Scalping Jerks Are Trying To Flog Fake Tix To Sold Out DARK MOFO Events

Ticket scalping. Absolute pain in the butt practice committed by people out to make a quick and easy buck.

And though the north of the state is currently drenched with record floods, southern Tasmania remains reasonably dry, and is gearing up to host arguably the nation’s biggest and most revered winter festival.
DARK MOFO is becoming nationally and globally renowned for being a badass, cold-as-hell, grim spectacle of art, music, and everything in between. Held annually during the longest nights of the year in the crisp embrace of Hobart, the festival kicks off today and runs through until the winter solstice on June 21st.
Thanks to its increasing popularity, the festival is now able to throw up the much sought-after “SOLD OUT” sign on a bunch of its events.
But because the world is the way it is, a select few types have been taking advantage of this by reportedly flogging off fraudulent tickets to certain events. Some for as much as $200.
DARK MOFO issued a statement earlier today cautioning punters who are heading down to Tassie against purchasing tickets from non-authorised sellers – literally just Dark Mofo and MONA.
Noting events that are either sold out or in high demand such as the performances by ZHU, Chelsea Wolfe, Savages, Ryoji Ikeda’s supercodex, Heart of Darkness, and late-night event Blacklist, festival creative director Leigh Carmichael reiterated the risks involved with attempting to buy tickets off places like Gumtree.
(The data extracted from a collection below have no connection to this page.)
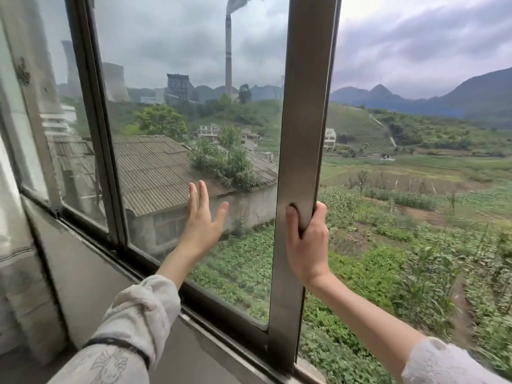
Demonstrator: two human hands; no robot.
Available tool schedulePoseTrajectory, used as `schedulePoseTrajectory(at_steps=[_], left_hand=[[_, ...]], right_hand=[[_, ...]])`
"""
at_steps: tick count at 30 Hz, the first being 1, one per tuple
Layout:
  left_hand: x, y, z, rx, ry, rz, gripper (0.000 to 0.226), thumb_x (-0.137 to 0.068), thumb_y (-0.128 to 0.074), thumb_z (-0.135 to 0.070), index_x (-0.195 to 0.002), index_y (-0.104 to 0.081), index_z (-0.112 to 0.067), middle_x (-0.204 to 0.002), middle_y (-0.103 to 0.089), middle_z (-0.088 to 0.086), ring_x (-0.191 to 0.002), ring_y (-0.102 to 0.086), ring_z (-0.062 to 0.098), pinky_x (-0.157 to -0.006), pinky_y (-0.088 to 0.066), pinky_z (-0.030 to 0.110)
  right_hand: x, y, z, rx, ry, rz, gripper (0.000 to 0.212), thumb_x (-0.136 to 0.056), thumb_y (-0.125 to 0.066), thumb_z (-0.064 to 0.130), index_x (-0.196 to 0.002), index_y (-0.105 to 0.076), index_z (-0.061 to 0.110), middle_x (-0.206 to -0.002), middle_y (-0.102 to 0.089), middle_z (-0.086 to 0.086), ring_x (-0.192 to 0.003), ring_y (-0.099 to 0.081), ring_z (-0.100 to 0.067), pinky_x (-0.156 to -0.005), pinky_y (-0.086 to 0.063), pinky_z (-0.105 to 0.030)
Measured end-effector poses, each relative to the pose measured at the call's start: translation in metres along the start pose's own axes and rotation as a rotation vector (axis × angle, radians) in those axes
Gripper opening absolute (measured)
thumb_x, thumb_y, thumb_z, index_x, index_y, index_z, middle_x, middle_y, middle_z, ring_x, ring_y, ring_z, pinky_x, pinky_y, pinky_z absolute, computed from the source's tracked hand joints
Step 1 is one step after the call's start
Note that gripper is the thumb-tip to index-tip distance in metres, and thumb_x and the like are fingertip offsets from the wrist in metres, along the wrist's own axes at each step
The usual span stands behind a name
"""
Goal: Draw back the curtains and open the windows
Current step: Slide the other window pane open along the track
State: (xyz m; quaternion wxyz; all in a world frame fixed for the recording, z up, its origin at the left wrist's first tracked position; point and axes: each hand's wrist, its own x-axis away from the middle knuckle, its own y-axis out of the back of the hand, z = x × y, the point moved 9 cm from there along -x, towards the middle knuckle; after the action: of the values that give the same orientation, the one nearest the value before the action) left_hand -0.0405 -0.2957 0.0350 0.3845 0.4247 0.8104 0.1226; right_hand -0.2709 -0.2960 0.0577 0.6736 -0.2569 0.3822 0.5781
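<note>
The person stood close against a sliding window [194, 162] with both arms reaching forward. The right hand [306, 236] was wrapped around the sash's vertical metal stile [302, 128], its grip closed on the bar: the fingers [291, 217] curled into a shallow recess on the stile's room-side face, while the thumb hooked around its outer edge. The left hand [203, 220] lay flat against the glass pane with the fingers spread and pointing upward, holding nothing, its grip fully open.

To the right of the stile there was no glass, only open air, so the window stood partly open on that side. The sash was set in its bottom track [221, 322], which ran diagonally down toward the lower right. A second dark frame upright [97, 128] stood to the left, with another pane beyond it. At the far left edge hung a pale sheer curtain [11, 189], gathered well clear of the glass.

Both sleeves [133, 322] were pale and light, the left one pushed up along the forearm.

Outside lay a corrugated roof [155, 173], green vegetable plots, a tall smoking chimney [228, 51], cooling towers and hazy mountains under grey cloud.
</note>
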Motion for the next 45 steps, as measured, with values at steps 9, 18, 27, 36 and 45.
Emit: schedulePoseTrajectory(at_steps=[9, 18, 27, 36, 45], left_hand=[[-0.016, 0.02, 0.054, -0.149, -0.087, 0.056, 0.091, -0.079, -0.044, -0.063, -0.137, 0.024, -0.042, -0.152, 0.028, -0.009, -0.144, 0.009, 0.016, -0.112, -0.019, 0.048], [-0.062, 0.05, 0.144, -0.172, 0.018, 0.159, 0.101, -0.086, -0.058, -0.032, -0.132, 0.031, -0.041, -0.147, 0.036, -0.012, -0.144, -0.002, 0.016, -0.102, -0.019, 0.025], [-0.086, 0.07, 0.205, -0.07, 0.134, 0.272, 0.108, -0.077, -0.067, -0.037, -0.135, 0.024, -0.046, -0.149, 0.035, -0.012, -0.139, 0.0, 0.007, -0.101, -0.02, 0.025], [-0.119, 0.085, 0.245, -0.143, 0.259, 0.162, 0.131, -0.069, -0.077, -0.032, -0.134, 0.036, -0.019, -0.155, 0.019, -0.002, -0.142, -0.016, 0.012, -0.115, -0.025, 0.036], [-0.131, 0.11, 0.279, -0.181, 0.289, 0.034, 0.114, -0.073, -0.071, -0.04, -0.143, 0.018, -0.028, -0.153, 0.008, -0.015, -0.131, -0.017, -0.005, -0.095, -0.027, 0.013]], right_hand=[[-0.014, -0.127, 0.005, -0.038, 0.022, 0.056, 0.03, -0.093, -0.049, 0.029, -0.106, -0.043, 0.003, -0.083, -0.068, -0.017, -0.067, -0.065, -0.035, -0.053, -0.048, -0.036], [-0.031, -0.258, 0.002, -0.083, 0.022, 0.173, 0.027, -0.094, -0.046, 0.028, -0.108, -0.041, 0.005, -0.09, -0.068, -0.018, -0.075, -0.064, -0.04, -0.059, -0.037, -0.03], [-0.04, -0.365, 0.002, -0.104, 0.024, 0.423, 0.031, -0.095, -0.038, 0.033, -0.117, -0.03, 0.012, -0.098, -0.066, -0.017, -0.083, -0.062, -0.043, -0.065, -0.041, -0.038], [-0.04, -0.456, -0.006, -0.233, -0.093, 0.746, 0.04, -0.092, -0.033, 0.044, -0.126, -0.021, 0.027, -0.113, -0.061, -0.011, -0.096, -0.06, -0.038, -0.077, -0.041, -0.04], [-0.045, -0.506, -0.006, -0.257, -0.066, 0.808, 0.047, -0.09, -0.03, 0.046, -0.131, -0.015, 0.032, -0.116, -0.062, -0.019, -0.089, -0.061, -0.037, -0.076, -0.047, -0.041]])
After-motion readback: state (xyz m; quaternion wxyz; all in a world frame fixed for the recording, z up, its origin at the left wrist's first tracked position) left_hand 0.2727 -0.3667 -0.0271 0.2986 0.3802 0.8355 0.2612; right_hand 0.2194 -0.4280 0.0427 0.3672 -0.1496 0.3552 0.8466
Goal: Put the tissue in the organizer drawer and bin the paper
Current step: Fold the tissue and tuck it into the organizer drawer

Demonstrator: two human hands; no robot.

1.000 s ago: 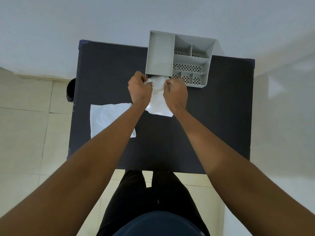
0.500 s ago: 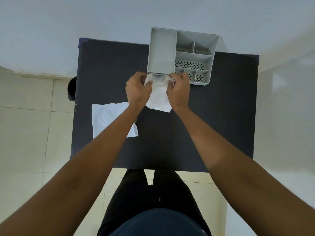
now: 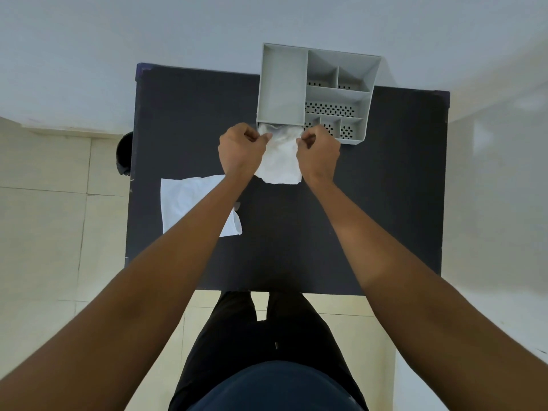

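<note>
Tissue (image 3: 280,161) in the head view hung between the two hands, its far end already tucked into the open drawer (image 3: 280,127) at the near left foot of the grey organizer (image 3: 283,84), its near end trailing back toward the person over the dark surface (image 3: 370,203). Its long axis ran straight from the body to the drawer mouth, so the coming push looked to be directly forward. The left hand (image 3: 240,151) pinched the tissue's left edge with its grip closed on it; the right hand (image 3: 318,152) did the same on the right edge, just at the drawer's front. Both sat about equally near the opening.

The organizer's upper compartments, the long tray at left and the perforated cells at right, looked empty. The drawer held only the crumpled leading part of the tissue. The paper (image 3: 189,203) lay flat on the surface under the left forearm, untouched. A dark round object, probably the bin (image 3: 124,155), showed on the floor beside the surface's left edge
</note>
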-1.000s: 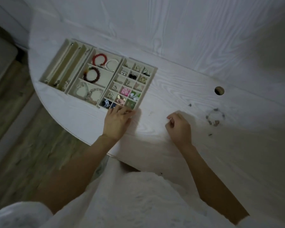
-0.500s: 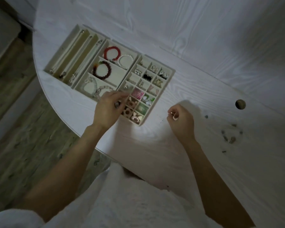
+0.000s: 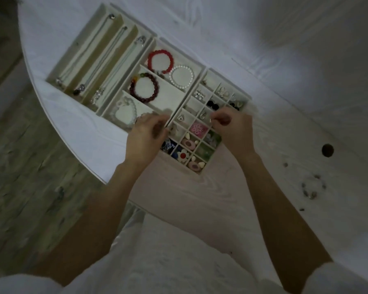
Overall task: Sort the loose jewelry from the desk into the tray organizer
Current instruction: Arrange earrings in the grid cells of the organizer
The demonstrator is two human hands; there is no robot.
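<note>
The tray organizer [image 3: 200,71] lies on the white desk [image 3: 263,115], and both hands are over its small-celled section. The right hand [image 3: 232,130] has its fingers curled with the tips pinched together above the middle cells; something tiny glints at the fingertips [image 3: 216,120], too small and blurred to name, so whether it grasps a piece cannot be told for sure. Just below that pinch sits a pink flower piece [image 3: 198,128] in its cell; further toward the person lies a white and red flower piece [image 3: 183,155]. Beyond the pinch, black studs [image 3: 212,105] fill a cell. The left hand [image 3: 146,136] hovers at the divider between the small cells and the bracelet section, fingers bent inward; the blur hides whether it holds anything. Past the left hand's fingertips lie a dark red bead bracelet [image 3: 145,88], a bright red bracelet [image 3: 160,61] and a white pearl bracelet [image 3: 182,77]; a pale bracelet [image 3: 124,112] rests just beside that hand. Further left, long slots hold chain necklaces [image 3: 106,60]. Well to the right of the right hand, loose jewelry [image 3: 312,187] lies scattered on the desk, near a round cable hole [image 3: 327,150]
</note>
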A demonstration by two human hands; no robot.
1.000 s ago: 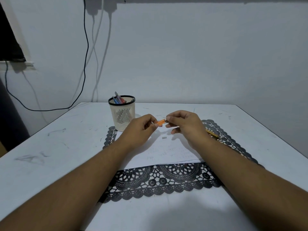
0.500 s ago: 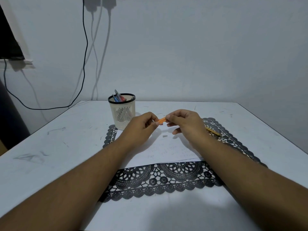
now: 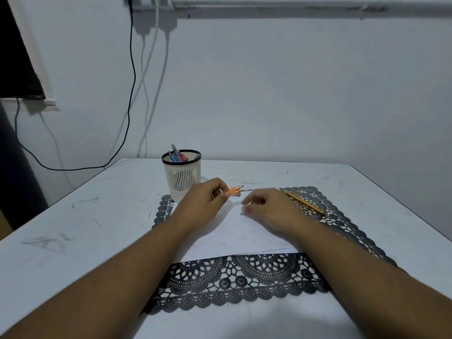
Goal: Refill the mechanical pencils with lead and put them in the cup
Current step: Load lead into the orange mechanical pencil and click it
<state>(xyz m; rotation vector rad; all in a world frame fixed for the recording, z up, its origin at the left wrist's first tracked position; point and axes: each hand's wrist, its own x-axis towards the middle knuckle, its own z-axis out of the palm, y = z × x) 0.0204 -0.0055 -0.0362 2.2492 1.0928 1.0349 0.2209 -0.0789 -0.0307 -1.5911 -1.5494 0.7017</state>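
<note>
My left hand (image 3: 203, 204) grips an orange mechanical pencil (image 3: 234, 190) above the white paper (image 3: 234, 233); its far end points right and slightly up. My right hand (image 3: 269, 210) is low over the paper with fingers loosely curled. Its fingertips are at a small white piece (image 3: 242, 213) lying on the sheet, and I cannot see a pinch on it. A yellow pencil (image 3: 305, 201) lies on the black lace mat (image 3: 244, 277), just right of my right hand. The cream mesh cup (image 3: 181, 178) stands behind my left hand with several pens in it.
The white table (image 3: 85, 216) ends at the wall behind the cup and drops off at the right edge (image 3: 403, 216). Cables (image 3: 132, 94) hang down the wall at the back left.
My right hand has let go of the orange pencil's end and dropped right and down to the small white piece. The left hand still holds the pencil.
</note>
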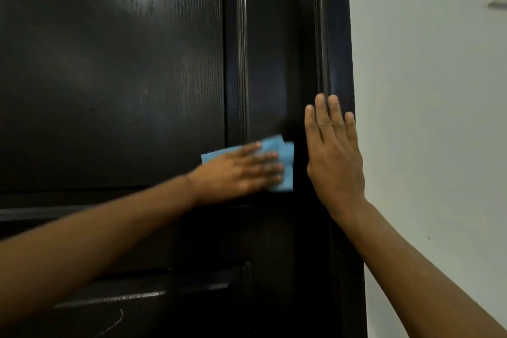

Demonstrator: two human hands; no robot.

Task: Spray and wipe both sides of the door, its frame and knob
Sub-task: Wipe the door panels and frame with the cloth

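Our left hand [241, 170] presses the cloth [285, 162] flat-fingered; our right hand [333, 153] lies flat on the frame [340, 35]; the unpinched cloth could slip.

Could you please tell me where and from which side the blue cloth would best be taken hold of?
Probably the right edge of the blue cloth, approached from the right: it shows bare beyond the fingertips of the left hand, which presses the rest flat on the door. A pinch grip suits it.

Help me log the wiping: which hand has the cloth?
The left hand, pressing the blue cloth flat against the door. The right hand rests bare on the frame.
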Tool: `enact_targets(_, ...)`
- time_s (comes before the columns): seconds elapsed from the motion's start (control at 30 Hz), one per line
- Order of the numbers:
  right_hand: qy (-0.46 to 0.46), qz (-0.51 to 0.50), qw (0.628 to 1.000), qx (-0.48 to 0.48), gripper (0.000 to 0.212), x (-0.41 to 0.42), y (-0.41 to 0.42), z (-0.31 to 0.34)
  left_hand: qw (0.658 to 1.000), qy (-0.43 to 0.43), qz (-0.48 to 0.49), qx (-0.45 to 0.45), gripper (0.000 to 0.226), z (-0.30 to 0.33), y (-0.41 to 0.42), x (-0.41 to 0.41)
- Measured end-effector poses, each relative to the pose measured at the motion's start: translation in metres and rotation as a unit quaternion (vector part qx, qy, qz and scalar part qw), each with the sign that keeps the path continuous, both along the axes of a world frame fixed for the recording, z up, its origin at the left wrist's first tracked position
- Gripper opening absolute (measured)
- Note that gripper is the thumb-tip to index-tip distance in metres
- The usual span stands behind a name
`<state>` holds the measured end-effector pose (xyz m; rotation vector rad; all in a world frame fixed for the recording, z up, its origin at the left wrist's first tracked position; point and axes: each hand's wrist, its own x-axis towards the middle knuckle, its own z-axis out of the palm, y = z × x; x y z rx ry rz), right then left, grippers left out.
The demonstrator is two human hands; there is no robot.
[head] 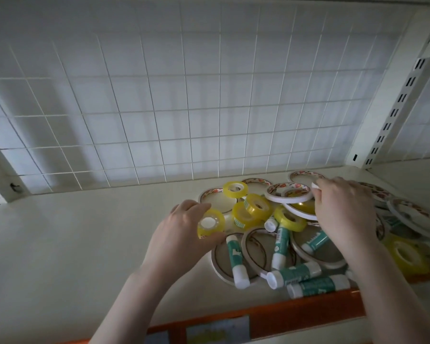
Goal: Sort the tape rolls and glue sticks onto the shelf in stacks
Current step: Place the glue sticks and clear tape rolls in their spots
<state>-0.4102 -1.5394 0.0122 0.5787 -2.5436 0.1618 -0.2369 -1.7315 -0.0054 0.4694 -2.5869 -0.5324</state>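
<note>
A small yellow tape roll is held in the left hand, fingers above and thumb below it, just over the cream shelf at the left edge of the pile. The right hand pinches the rim of a thin white tape ring that lies on top of the heap near the back. I count six yellow rolls: the held one, one at the back, two touching each other in the middle, one beside the right hand and one at the far right, blurred. Five glue sticks with green labels and white caps are clearly visible, lying flat across wide flat rings; more may be hidden under the right forearm. The flat white rings overlap too much to count exactly. Behind the pile stands a white wire grid, and an orange strip runs along the shelf's front edge.
</note>
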Motion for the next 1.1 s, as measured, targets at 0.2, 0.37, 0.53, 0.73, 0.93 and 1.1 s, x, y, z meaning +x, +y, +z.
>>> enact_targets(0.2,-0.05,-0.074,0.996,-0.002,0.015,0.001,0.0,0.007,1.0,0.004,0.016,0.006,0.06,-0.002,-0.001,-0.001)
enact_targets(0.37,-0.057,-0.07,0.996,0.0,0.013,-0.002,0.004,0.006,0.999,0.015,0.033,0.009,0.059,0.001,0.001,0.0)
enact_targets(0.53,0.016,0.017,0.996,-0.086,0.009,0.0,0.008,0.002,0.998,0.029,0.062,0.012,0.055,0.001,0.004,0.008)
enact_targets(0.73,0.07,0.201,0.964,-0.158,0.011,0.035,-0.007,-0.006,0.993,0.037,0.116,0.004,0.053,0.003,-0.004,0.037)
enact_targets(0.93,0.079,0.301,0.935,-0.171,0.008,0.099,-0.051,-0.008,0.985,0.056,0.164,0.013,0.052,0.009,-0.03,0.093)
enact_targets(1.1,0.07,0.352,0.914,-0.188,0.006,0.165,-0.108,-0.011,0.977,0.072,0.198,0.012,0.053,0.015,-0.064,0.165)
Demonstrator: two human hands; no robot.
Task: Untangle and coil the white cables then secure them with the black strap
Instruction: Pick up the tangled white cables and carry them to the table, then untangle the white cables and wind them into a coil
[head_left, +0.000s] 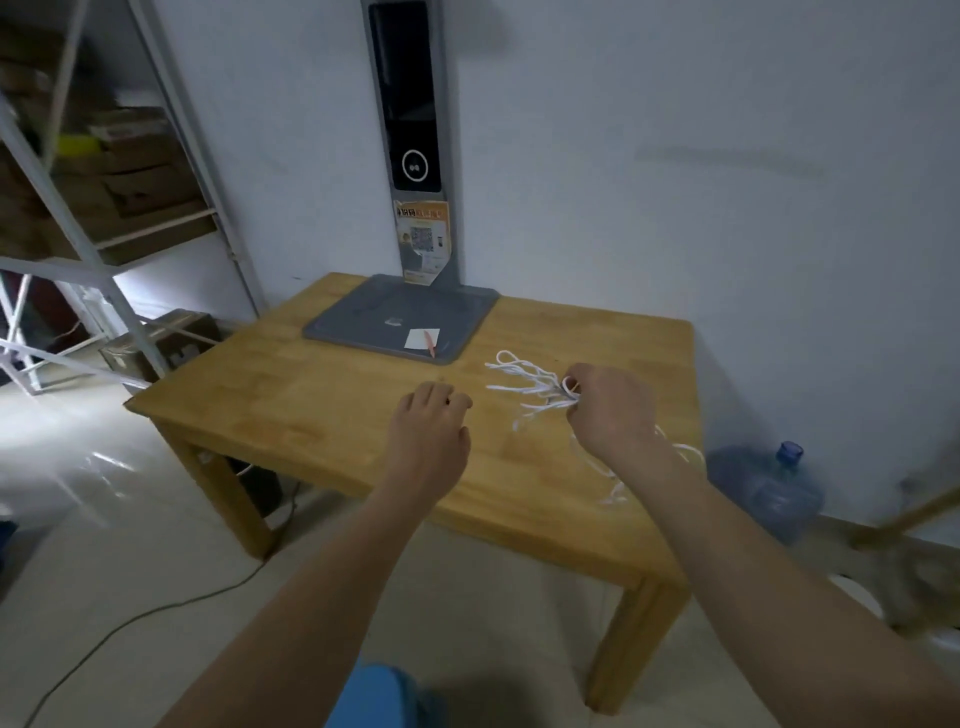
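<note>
A bunch of white cables (524, 387) lies on the right part of the wooden table (322, 415), its loops fanning out to the left. More white cable (618, 483) trails toward the table's near right edge. My right hand (613, 410) pinches the bunch where the strands meet. My left hand (434, 421) hovers over the table to the left of the cables, fingers curled, holding nothing that I can see. I see no black strap; whether one is hidden under a hand I cannot tell.
A grey stand base (400, 319) with a tall grey column (410, 140) stands at the table's back by the wall, a white note and a red pen (423, 340) on it. A blue water jug (769, 491) stands on the floor at right. Metal shelving (104, 208) is at left.
</note>
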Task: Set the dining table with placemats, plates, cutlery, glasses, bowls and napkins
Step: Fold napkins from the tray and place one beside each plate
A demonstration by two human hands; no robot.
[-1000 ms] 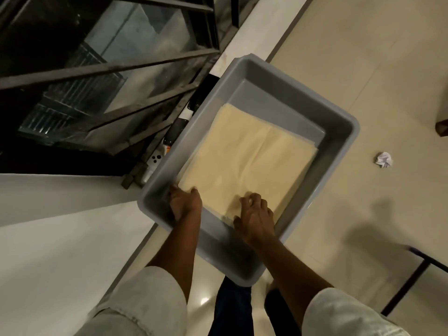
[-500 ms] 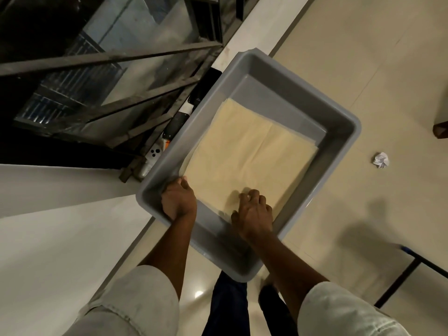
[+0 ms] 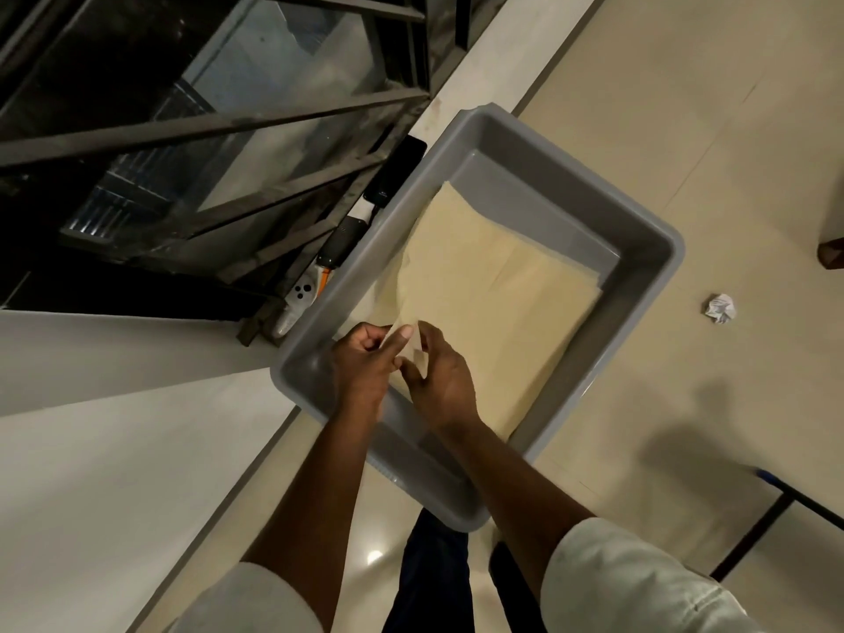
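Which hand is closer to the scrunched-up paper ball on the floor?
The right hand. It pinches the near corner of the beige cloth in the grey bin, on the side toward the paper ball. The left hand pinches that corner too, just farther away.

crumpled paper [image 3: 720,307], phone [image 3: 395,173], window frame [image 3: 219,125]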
“Dark Mofo and Mona are the only place to purchase tickets to our events, and we can’t guarantee the validity of tickets purchased through any other channels.”

“Due to capacity and safety concerns, we can’t let more people in to shows even if we want to. We want everyone to have a safe and enjoyable time at Dark Mofo events.”

A huge number of Dark Mofo events are actually free to the public, and many of those that are ticketed still have “legit” tickets still available. The full program of events can be checked out over at the Dark Mofo website.

Seriously though, why anyone would even *dare* try to affront the vicious Tasmanian winter gods is beyond me. THEY FREEZE THE GRASS IN THE MORNINGS TO REMIND YOU TO KEEP YOUR SHIT IN LINE.

To all heading down to Hobes over the coming couple of weeks to get involved in some grim winter madness, we are jealous.
Toasty warm, but jealous.

Source: Dark Mofo.
Picture: YouTube.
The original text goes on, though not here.